* WHAT YOU WILL DO
Copy out all the lines in the records that include the word "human".

╭──

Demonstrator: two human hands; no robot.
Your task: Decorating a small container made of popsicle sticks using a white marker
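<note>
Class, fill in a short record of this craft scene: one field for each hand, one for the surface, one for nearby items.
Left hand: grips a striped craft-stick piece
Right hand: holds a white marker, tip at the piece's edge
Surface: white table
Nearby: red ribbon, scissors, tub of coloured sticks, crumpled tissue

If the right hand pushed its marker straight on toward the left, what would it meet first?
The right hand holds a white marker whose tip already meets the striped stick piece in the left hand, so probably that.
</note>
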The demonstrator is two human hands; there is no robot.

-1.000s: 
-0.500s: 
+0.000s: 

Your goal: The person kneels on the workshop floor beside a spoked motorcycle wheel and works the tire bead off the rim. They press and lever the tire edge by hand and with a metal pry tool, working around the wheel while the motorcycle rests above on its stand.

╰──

* RESPONSE TO THIS EXERCISE
Demonstrator: two human hands; no robot.
The demonstrator is two human hands; there is no robot.

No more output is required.